GOAL OF THE EXERCISE:
Nothing beyond the line containing "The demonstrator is" is to be printed; print exactly each line from the start of the records below through that line, leaving out pictures.
MATERIAL PROVIDED START
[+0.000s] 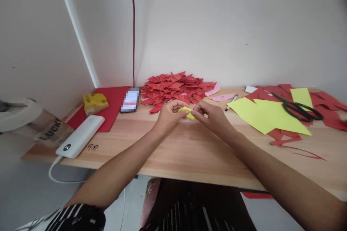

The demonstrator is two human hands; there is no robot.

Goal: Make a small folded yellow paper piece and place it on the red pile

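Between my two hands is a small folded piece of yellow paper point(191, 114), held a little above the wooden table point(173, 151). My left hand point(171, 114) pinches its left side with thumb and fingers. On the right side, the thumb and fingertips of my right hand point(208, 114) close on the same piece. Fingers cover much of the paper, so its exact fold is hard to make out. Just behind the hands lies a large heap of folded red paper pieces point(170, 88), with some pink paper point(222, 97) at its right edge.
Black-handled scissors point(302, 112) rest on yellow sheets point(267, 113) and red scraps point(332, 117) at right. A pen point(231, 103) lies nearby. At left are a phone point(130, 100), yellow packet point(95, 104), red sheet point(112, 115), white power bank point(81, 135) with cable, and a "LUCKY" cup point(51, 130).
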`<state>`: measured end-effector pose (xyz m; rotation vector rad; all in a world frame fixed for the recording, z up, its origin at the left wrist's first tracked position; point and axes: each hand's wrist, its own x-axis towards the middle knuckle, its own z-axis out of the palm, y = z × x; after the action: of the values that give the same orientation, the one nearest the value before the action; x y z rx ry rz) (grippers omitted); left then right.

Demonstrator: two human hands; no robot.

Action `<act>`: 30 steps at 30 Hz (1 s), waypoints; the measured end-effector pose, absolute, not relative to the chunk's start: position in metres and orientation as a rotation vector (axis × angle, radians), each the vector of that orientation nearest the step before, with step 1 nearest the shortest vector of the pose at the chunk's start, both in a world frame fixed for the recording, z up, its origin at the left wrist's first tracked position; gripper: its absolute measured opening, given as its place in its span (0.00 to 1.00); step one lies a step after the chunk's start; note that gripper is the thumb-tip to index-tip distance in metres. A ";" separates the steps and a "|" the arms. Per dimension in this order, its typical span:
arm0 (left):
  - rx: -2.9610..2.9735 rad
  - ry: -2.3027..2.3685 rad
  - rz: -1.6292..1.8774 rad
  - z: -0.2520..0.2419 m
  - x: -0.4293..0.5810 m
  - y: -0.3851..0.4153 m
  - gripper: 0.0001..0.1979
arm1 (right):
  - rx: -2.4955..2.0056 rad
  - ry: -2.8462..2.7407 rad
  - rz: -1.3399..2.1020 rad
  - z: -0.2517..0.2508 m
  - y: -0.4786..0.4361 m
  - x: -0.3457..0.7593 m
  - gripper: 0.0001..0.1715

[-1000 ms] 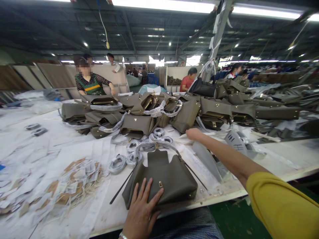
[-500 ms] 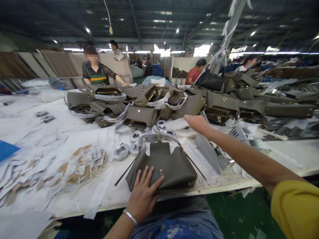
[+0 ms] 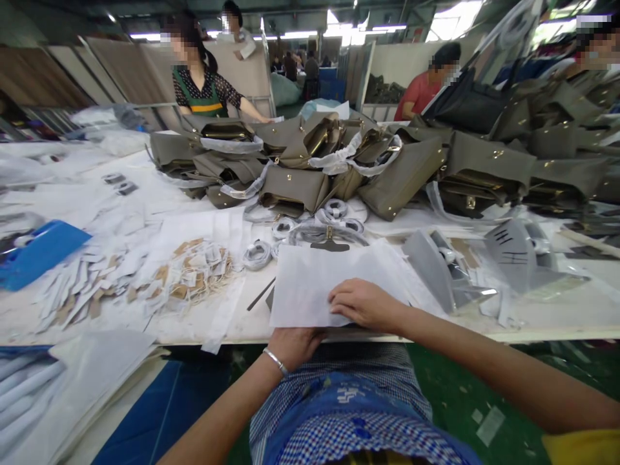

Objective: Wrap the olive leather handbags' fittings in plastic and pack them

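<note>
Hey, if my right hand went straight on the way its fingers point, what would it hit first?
The right hand lies flat on the white sheet, fingers pointing left. Sliding on, it would probably leave the sheet's edge and meet the dark strap first, then the tag pile.

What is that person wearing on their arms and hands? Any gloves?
No gloves: both hands are bare. The left hand has a thin silver bangle round its wrist, and that arm shows no sleeve in the picture. The right hand wears nothing I can see; its arm is bare up to a yellow sleeve high on the arm.
</note>
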<state>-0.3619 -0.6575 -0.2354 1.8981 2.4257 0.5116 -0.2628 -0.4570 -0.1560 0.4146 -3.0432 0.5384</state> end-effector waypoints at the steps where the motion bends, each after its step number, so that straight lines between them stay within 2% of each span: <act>1: 1.898 2.427 0.514 -0.237 -0.362 -0.658 0.22 | 0.380 -3.012 0.532 -0.162 -0.455 -0.263 0.16; 2: 1.898 2.436 0.515 -0.238 -0.362 -0.658 0.22 | 0.337 -2.996 0.495 -0.167 -0.453 -0.262 0.17; 6: 1.912 2.470 0.502 -0.238 -0.362 -0.657 0.25 | 0.191 -3.051 0.319 -0.190 -0.456 -0.256 0.33; 12: 1.926 2.474 0.500 -0.236 -0.361 -0.654 0.24 | 0.127 -3.084 0.316 -0.205 -0.459 -0.259 0.32; 17: 1.910 2.443 0.407 -0.227 -0.359 -0.656 0.19 | 0.198 -3.102 0.359 -0.203 -0.452 -0.262 0.31; 21: 1.862 2.421 0.327 -0.185 -0.341 -0.670 0.16 | 0.210 -3.077 0.383 -0.204 -0.451 -0.259 0.31; 24: 1.830 2.310 0.466 -0.146 -0.327 -0.667 0.12 | 0.219 -3.061 0.390 -0.207 -0.453 -0.259 0.30; 27: 1.857 2.210 0.616 -0.136 -0.336 -0.642 0.15 | 0.228 -3.048 0.410 -0.210 -0.453 -0.259 0.31; 30: 1.930 2.283 0.605 -0.163 -0.369 -0.617 0.22 | 0.221 -3.011 0.491 -0.212 -0.449 -0.258 0.33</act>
<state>-0.3685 -0.6170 -0.1632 1.9299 2.2830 0.6051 -0.2581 -0.4487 -0.2124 0.2210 -3.0109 0.4907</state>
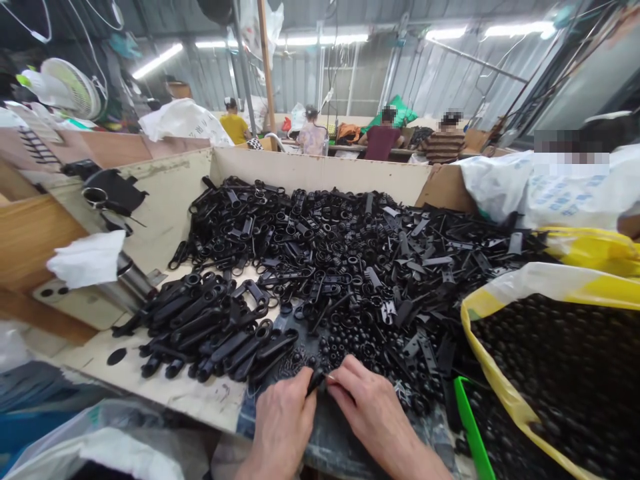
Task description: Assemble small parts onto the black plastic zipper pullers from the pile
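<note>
Near the front edge of the worktable, my left hand [286, 413] is closed around a black plastic part [315, 381], most of which the fingers hide. Close beside it, my right hand [369, 407] pinches something small and thin at the end of that part; its kind is too small to make out. Just beyond the fingers lie many small black balls [345, 343] and a scatter of tiny metal pieces [295, 363]. To the left, long black plastic handles [215, 333] are laid side by side in a stack.
A large heap of black plastic parts [310, 233] fills the walled table. On the right stand a yellow-edged bag [493, 373] of black balls and a green bin edge [473, 427]. A metal post [133, 280] rises at left. Several people sit farther back.
</note>
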`<state>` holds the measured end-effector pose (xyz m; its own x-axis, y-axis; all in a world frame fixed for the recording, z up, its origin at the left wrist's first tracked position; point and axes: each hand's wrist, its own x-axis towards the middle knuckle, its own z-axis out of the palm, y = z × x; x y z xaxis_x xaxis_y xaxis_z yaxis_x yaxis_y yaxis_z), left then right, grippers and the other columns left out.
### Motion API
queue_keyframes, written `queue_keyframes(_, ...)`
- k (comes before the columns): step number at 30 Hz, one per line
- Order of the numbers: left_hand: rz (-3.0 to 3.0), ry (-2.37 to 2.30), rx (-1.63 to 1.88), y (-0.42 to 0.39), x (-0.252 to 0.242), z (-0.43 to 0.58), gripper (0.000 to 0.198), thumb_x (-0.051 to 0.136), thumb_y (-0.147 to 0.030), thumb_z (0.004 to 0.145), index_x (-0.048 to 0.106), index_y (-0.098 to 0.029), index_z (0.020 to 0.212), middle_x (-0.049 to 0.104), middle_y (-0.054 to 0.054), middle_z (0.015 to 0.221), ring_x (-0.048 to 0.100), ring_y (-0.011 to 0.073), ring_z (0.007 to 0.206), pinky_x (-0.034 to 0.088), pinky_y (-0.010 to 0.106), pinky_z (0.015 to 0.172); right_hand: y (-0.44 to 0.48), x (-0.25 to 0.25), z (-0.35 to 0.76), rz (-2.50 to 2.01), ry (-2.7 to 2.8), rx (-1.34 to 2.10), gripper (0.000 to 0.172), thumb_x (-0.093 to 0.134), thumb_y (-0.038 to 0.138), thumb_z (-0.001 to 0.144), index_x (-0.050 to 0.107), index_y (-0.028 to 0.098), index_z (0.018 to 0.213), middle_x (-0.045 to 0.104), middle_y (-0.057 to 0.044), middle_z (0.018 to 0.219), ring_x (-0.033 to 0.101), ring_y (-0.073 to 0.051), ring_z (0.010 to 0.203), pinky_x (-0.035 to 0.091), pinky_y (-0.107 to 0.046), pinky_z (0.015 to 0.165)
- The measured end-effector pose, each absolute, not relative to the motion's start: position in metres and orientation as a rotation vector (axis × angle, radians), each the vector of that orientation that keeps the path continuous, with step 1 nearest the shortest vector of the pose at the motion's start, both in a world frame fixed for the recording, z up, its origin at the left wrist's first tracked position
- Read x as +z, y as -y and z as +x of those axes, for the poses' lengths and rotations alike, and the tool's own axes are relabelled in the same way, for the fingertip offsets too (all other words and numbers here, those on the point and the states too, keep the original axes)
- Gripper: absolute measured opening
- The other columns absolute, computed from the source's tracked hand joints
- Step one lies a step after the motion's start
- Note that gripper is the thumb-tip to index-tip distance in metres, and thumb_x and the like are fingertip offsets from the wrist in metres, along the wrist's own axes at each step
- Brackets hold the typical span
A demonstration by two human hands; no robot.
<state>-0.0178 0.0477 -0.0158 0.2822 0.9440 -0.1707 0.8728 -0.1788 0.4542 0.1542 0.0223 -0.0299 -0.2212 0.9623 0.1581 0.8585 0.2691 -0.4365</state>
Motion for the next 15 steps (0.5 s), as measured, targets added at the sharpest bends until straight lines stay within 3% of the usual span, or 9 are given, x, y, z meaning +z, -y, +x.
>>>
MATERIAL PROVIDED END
OUTPUT:
[+0.000s] 

The demonstrator is two human hands; there is no robot.

Nothing else goes with this output.